Ворота открываются на своих скрипучих петлях, и смех, песни и клятвы нарушают священную тишину в комнате и внутри меня. Я вытягиваю шею, чтобы получше рассмотреть, кто пришел. Это Рапунцель, а с ней – ее отец и Дровосек, один из его завзятых собутыльников. Девушка идет между двумя мужчинами, каждый одной рукой обнимает ее за шею. Золотые волосы Рапунцель сияют, словно отражая свет невидимого уличного фонаря. Компания с шумом проходит, шатаясь, через весь двор, и немного погодя я слышу их крики с лестницы. Рапунцель зовут Гердой, и она почти взрослая, ей не меньше тринадцати. Прошлым летом, когда она помогала Чесотке-Хансу и Лили-Красотке присматривать за детьми в их цыганской кибитке, моя мама сказала: наверняка Герде от этой поездки перепало побольше, чем просто чесотка. О чем-то подобном поговаривали и старшеклассницы во дворе у мусорных баков, неподалеку от которых я часто околачиваюсь. Они перешептывались и хихикали, и я понимала только одно: это нечто неприличное, гадкое и скользкое, нечто, связанное с Чесоткой-Хансом и Рапунцель. Я набралась смелости и спросила у мамы, что же на самом деле произошло с Гердой. Сердито и нетерпеливо мама ответила: ну ты и дурочка, невинность она потеряла – вот и всё! Умнее от этого я не стала.

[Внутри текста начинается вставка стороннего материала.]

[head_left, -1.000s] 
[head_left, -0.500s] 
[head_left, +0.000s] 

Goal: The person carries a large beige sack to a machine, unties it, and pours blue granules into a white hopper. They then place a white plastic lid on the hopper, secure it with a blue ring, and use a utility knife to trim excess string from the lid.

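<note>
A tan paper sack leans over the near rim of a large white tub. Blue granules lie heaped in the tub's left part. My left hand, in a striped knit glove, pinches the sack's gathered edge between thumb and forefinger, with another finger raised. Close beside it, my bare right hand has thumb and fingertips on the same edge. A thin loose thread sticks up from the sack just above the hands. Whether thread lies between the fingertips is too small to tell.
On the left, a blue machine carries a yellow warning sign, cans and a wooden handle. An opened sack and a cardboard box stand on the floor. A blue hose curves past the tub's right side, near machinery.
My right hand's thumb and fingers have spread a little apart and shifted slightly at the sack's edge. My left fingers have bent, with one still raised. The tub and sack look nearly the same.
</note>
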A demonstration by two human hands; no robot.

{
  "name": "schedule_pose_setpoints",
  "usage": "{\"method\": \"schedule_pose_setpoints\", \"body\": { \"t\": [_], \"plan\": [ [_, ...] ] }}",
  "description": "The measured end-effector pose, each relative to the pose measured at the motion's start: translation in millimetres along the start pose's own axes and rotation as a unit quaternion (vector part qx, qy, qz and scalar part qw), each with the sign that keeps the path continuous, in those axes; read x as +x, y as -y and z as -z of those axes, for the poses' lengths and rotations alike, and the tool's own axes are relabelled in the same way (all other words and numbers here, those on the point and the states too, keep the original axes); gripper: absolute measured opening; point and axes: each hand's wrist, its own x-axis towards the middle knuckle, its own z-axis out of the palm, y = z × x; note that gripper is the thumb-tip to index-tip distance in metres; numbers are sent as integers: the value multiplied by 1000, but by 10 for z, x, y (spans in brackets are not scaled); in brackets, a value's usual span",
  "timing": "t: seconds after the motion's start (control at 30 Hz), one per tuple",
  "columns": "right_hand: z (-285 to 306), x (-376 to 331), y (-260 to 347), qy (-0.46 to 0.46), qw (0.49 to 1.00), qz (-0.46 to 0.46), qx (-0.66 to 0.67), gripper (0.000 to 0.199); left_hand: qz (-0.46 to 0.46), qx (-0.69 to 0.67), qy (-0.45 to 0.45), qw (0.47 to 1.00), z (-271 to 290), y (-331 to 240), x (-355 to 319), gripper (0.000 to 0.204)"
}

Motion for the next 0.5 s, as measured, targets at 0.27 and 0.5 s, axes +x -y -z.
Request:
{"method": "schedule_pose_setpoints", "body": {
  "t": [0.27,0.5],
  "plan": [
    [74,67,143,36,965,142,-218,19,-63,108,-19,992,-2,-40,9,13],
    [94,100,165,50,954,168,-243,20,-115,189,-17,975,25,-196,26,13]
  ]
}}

Я смотрю на безоблачное шелковое небо и открываю окно, чтобы наконец-то оказаться поближе к нему. Кажется, что Бог медленно опускает свое мягкое лицо над землей и его безграничное сердце бьется неспешно и приглушенно совсем рядом со мной. Я чувствую себя такой счастливой, и длинные грустные строфы тянутся сквозь мое сознание. Они отделяют меня, не по моей воле, от тех, кто должен быть мне близок. Родителям не нравится, что я верю в Бога, как не одобряют они и язык, что я использую. Меня же отталкивает их манера говорить: они выбирают одни и те же грубые и пошлые слова и выражения, значение которых никогда не охватывает того, что они хотят сказать. Почти любое обращение мамы ко мне начинается с «не дай тебе бог не…». Отец проклинает Бога на ютландском диалекте, что, пожалуй, звучит менее грозно, но ничуть не приятнее на слух. В сочельник мы водим хоровод вокруг елки под боевые песни социал-демократов, и сердце мое ноет от страха и стыда, потому что отовсюду доносятся упоительные псалмы, даже из квартир, где живут самые пьющие и неверующие. Нужно почитать отца и мать своих, и я твержу себе, что почитаю их, но сейчас это дается мне всё тяжелее, чем когда я была маленькой.